What is a Single Point of Failure?
A SPOF is any component in your system that, if it fails, causes everything to stop working. SPOFs are dangerous because they’re often invisible until they actually fail. Your system runs fine for months, everything seems great, and then one day that critical component breaks and suddenly users can’t access your service.

We can use the AI API server deployed in Cloud Deployment as an example to identify the potential SPOFs. If you’re running everything on one virtual machine and it crashes (out of memory, hardware failure, data center issue), your entire service goes down. Users get connection errors and can’t make any requests. If the database file gets corrupted (disk failure, power outage during write, software bug), you lose all your request history and any user data. The API might crash or return errors because it can’t access the database. If the model file is deleted or corrupted, your API can still accept requests but can’t make predictions. Every classification request fails. If the internet connection to your VM fails (ISP issue, data center network problem), users can’t reach your service even though it’s running perfectly. If your API calls another service (maybe for extra features) and that service goes down, your API might become unusable even though your own code is working fine.
Problem is, you might not even realize these are SPOFs until something goes wrong at 3 AM on a Saturday.
How to Identify SPOFs
The simplest way to find SPOFs is to walk through your system architecture and ask “what if this fails?” for every component.
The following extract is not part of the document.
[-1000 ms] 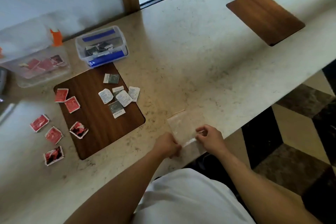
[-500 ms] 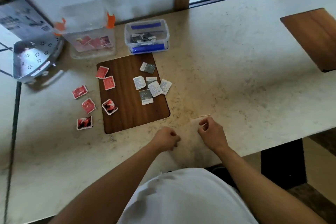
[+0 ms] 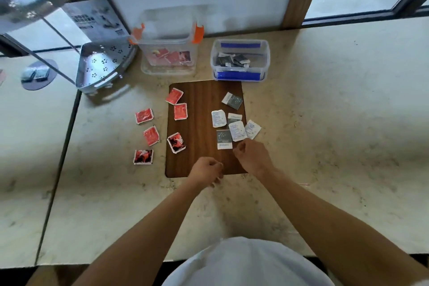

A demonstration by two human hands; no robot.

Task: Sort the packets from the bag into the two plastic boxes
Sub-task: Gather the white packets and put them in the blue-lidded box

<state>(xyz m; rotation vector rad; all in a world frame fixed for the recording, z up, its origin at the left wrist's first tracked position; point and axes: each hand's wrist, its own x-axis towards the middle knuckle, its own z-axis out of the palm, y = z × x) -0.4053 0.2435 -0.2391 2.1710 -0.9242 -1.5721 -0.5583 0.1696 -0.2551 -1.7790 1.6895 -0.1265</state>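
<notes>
Over the near edge of the dark wooden inlay panel (image 3: 204,123), my left hand (image 3: 207,170) and right hand (image 3: 253,154) hover loosely curled; whether either pinches anything I cannot tell. Grabbing the overlapped white and grey packets (image 3: 236,130) risks a mixed pick. Red packets (image 3: 160,127) lie apart on the desk (image 3: 325,123). Contents of the orange-clipped clear box (image 3: 169,55) and the blue-clipped clear box (image 3: 240,60) are blurred; the bag is not visible.

The counter (image 3: 325,111) looks like polished, speckled stone with a soft sheen. The inset board (image 3: 204,158) is dark, matt wood grain. Both boxes (image 3: 169,69) are clear, glossy plastic. The rack (image 3: 102,65) is shiny perforated metal. The red packets (image 3: 144,115) look glossy and crinkled.
</notes>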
Let’s do this for your AI API server. What if my VM crashes? Entire service goes down. Users get connection timeouts. This is a SPOF. What if my database file corrupts? All user data lost, API probably crashes or errors. This is a SPOF. What if I delete my model file accidentally? API runs but can’t make predictions. This is a SPOF. What if my Docker container crashes? If you configured --restart unless-stopped, it automatically restarts in seconds. Users might see brief errors during restart, but service comes back. Partial SPOF, but with quick recovery. What if the cloud provider’s entire region goes offline? Everything in that region goes down, including your VM. This is a SPOF.
Drawing your architecture can make this easier. Sketch out the components (VM, container, database, model, load balancer if you have one) and the connections between them. Look for any component that doesn’t have a backup or alternative path.
Two Ways to Handle SPOFs
Once you’ve identified a SPOF, you have two options. You can eliminate it or plan to recover from it quickly. The right choice depends on how critical the component is and how much you’re willing to invest.
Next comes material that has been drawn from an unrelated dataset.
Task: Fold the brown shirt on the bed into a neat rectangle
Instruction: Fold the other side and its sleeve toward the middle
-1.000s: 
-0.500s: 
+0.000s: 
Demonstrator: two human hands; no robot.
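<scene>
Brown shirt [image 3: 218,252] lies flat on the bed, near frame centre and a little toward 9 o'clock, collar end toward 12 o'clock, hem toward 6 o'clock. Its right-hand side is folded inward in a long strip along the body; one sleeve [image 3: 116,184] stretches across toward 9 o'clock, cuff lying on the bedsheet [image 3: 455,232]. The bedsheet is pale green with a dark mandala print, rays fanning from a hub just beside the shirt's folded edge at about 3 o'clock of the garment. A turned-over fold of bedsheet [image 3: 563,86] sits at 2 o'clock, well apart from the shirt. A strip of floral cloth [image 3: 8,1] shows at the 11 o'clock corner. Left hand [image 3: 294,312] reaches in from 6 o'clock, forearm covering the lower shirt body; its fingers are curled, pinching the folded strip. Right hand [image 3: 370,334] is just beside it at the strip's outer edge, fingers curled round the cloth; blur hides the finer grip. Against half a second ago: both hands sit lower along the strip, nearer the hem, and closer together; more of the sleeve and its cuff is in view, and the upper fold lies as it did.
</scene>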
One option is to eliminate the SPOF through prevention. This means adding redundancy so that failure of one component doesn’t matter. If you have two servers instead of one, the failure of either server doesn’t bring down your service. The other one keeps working. This is the “increase MTBF” approach where you haven’t made individual servers less likely to fail, but you’ve made your overall system less likely to fail. For example, instead of one VM, deploy your AI API on two VMs with a load balancer in front. When one VM crashes, the load balancer automatically sends all traffic to the other VM. Users might not even notice the failure. This makes sense when the component is critical, failures are relatively common, you can afford the extra cost, and you need high availability.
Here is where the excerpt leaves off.